All the treatment made by the Agents and Persons in Charge will be conducted according to this Privacy Policy. IKEA México should document in writing its legal relationship with the Agents and Persons in Charge of data, which will be contained in a written agreement where the obligations in charge of every party are described.
8. CROSS-BORDER TRANSFERS OF PERSONAL DATA.
IKEA México will only transfer Personal Data to Third Parties when there is a just case for it, whether provided by the law, i.e. for the administration of justice, anti-money laundering measures, protection of employees’ interests, external consultants, clients and suppliers protect the security or integrity of databases, websites or property of IKEA México, such as security measures to avoid legal liabilities, or in case of a sale, merger, dissolution, or acquisition or its assets or corporate reorganization, or because the transfer is necessary for the existence, maintenance or compliance of the legal relationship between IKEA México and the Personal Data Holder.
The Person Responsible for Privacy will keep an updated list of suppliers that can be used by IKEA México. Any transfer that is not in agreement to this Privacy Policy or the LFPDPPP is strictly prohibited and restricted, except when the Person Responsible for Privacy authorizes it. In any case, the recipient of the Personal Data transfer must prove to have the minimum infrastructure and security of Personal Data required to offer a protection standard similar to that offered by IKEA México.

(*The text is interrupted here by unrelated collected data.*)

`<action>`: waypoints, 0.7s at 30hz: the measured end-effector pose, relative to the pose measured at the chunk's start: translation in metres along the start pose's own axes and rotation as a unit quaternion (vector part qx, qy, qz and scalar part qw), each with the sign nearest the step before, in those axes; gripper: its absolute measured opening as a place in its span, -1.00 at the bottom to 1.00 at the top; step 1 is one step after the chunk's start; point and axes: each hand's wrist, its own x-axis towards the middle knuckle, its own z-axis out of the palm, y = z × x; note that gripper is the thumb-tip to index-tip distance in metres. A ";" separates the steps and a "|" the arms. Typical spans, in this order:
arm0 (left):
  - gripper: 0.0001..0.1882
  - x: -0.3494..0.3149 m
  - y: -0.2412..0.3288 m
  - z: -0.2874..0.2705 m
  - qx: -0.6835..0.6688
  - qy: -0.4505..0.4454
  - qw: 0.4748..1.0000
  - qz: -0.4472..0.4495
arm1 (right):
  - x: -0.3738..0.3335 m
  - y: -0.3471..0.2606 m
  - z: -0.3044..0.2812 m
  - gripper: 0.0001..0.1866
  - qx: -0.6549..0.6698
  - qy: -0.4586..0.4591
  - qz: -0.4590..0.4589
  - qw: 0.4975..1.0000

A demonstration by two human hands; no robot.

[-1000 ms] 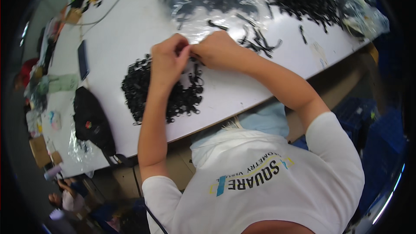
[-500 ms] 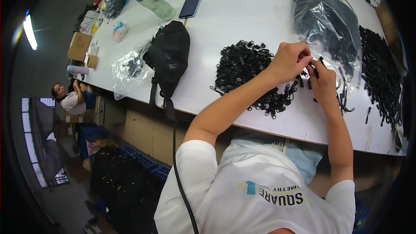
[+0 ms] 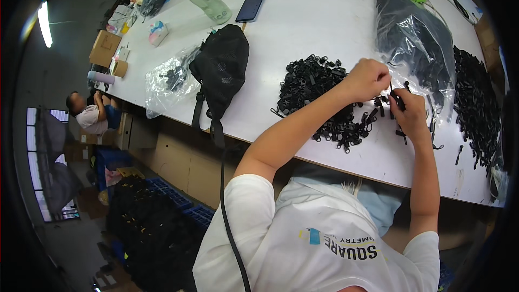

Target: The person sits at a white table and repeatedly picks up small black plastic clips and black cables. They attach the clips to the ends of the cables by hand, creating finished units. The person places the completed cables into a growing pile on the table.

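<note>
My left hand (image 3: 368, 80) is closed in a pinch over the right edge of a heap of small black zipper pulls (image 3: 309, 84). What its fingertips hold is too small to make out, though a thin dark strand shows beside them. Just to its right, my right hand (image 3: 410, 112) has its fingers closed around black zipper pulls (image 3: 399, 97). The two hands are close, with a narrow gap between them. Several loose pulls lie on the white table under and beside my hands. A longer heap of slim black pulls (image 3: 477, 105) spreads at the far right.
A clear plastic bag (image 3: 413, 43) of dark pieces lies beyond my right hand. To the left are a black mesh bag (image 3: 221, 67), a crumpled clear bag (image 3: 167, 84), a phone (image 3: 252, 5) and a green bottle (image 3: 205, 0). Another person (image 3: 93, 113) sits far left.
My hands have drawn slightly apart; the fingertips met before. The right hand has turned and lowered a little with the pulls in it. The whole view has shifted slightly.
</note>
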 end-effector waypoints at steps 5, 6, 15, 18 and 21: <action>-0.82 -0.001 0.008 0.014 0.012 0.104 0.991 0.083 | 0.000 -0.002 -0.002 -0.89 0.048 0.011 0.064 0.997; -0.84 -0.002 0.010 0.013 -0.043 0.084 0.994 0.061 | 0.000 -0.001 -0.001 -0.90 0.058 0.017 0.069 0.996; -0.89 -0.002 0.004 0.017 -0.136 0.065 0.988 0.039 | -0.001 -0.002 -0.004 -0.93 0.104 0.043 0.061 0.992; -0.86 -0.003 0.004 0.013 0.052 0.095 0.980 0.166 | 0.001 -0.009 -0.005 -0.93 0.131 0.062 0.084 0.986; -0.89 -0.008 0.004 0.008 0.233 0.043 0.954 0.186 | 0.001 -0.003 0.000 -0.92 0.094 0.038 0.086 0.991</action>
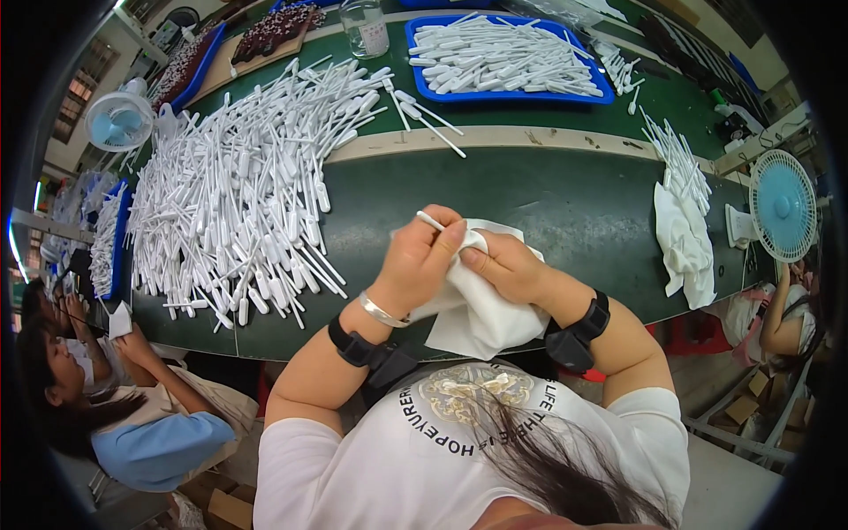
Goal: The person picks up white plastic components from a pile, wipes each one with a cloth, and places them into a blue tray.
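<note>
Over the near edge of the dark green table, my left hand [417,256] is closed around a slim white stick [430,221], whose thin end pokes out above the fingers. My right hand [511,265] pinches a white cloth [484,309] around the stick's other end, close against the left hand. The cloth hangs in folds below both hands, and the covered part of the stick is hidden. To the left lies a large heap of similar white sticks [252,185] with thin stems and wider paddle-like ends.
A blue tray [608,95] full of white sticks stands at the back, with a glass jar [364,31] beside it. At right, more sticks [680,168] lie by a white cloth [685,247] and a fan [783,205]. Another fan [119,119] stands left. Co-workers sit on both sides.
</note>
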Action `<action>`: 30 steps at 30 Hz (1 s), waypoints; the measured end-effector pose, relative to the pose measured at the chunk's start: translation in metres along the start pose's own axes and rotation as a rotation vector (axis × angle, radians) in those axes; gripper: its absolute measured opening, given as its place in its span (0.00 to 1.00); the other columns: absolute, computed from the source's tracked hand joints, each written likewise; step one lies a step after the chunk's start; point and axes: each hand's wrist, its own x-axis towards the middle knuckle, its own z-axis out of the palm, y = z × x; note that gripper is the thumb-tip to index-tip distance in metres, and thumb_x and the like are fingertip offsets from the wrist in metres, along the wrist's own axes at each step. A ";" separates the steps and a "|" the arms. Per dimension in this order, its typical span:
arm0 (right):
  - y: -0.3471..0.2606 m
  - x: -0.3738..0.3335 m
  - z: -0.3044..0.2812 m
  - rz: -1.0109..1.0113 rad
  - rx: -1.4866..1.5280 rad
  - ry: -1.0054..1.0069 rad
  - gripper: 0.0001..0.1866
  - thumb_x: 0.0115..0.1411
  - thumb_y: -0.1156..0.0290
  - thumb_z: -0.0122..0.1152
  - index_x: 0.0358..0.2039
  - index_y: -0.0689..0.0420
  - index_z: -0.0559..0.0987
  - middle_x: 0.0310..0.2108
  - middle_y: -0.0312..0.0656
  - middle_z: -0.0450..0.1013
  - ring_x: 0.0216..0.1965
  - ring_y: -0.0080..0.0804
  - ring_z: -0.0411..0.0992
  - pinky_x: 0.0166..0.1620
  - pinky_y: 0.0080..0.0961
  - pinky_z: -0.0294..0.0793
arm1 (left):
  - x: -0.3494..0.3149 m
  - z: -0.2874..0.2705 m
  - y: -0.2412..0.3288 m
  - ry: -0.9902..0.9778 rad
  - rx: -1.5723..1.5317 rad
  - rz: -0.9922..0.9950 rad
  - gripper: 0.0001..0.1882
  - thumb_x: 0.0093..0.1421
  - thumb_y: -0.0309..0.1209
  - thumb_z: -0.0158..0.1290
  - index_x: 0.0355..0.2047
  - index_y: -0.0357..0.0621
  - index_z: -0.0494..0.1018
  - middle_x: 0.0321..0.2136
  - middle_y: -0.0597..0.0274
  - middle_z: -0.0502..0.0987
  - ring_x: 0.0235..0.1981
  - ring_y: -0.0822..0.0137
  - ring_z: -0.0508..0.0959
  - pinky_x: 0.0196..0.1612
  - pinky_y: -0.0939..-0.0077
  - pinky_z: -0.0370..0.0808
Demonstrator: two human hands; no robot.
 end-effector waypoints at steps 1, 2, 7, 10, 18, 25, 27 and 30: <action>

9. RIGHTS OF THE INTERESTED PERSON
When required by the applicable laws, and at the request of an interested party, the personal data holders will be informed about the personal data held by IKEA México. Personal data holders can request the update of their personal data (if they are incorrect or incomplete) as well as oppose in any moment to the treatment of their personal data with purposes of direct marketing.
10. NON-COMPLIANCE OF DATA
All the employees and agents must report the suspicions of and breaches to the Compliance area of IKEA México, as applicable, according to the Information Technologies security policies applicable, regardless of the way in which the suspicion arises. Potential infractions include both unauthorized internal and external access and/or obtaining personal data.
11. ENFORCEABILITY, SANCTIONS
This Policy is mandatory for all employees of IKEA México.
The Person Responsible of Privacy and the Compliance Area are entitled to make investigations regarding the compliance of the Privacy Policy, in their areas of competence. Lack of compliance of any employee to this Privacy Policy will be considered as material harm to the employer or disclosure of secrets, unjustified disobedience, lack of adoption of preventive measures, as applicable, according to the Federal Labor Law and, therefore, as grounds for justified dismissal.
Regardless of the sanctions that IKEA México imposes, non-compliance of the Privacy Policy may result in the commission of crimes according to the legislation in force in Mexico.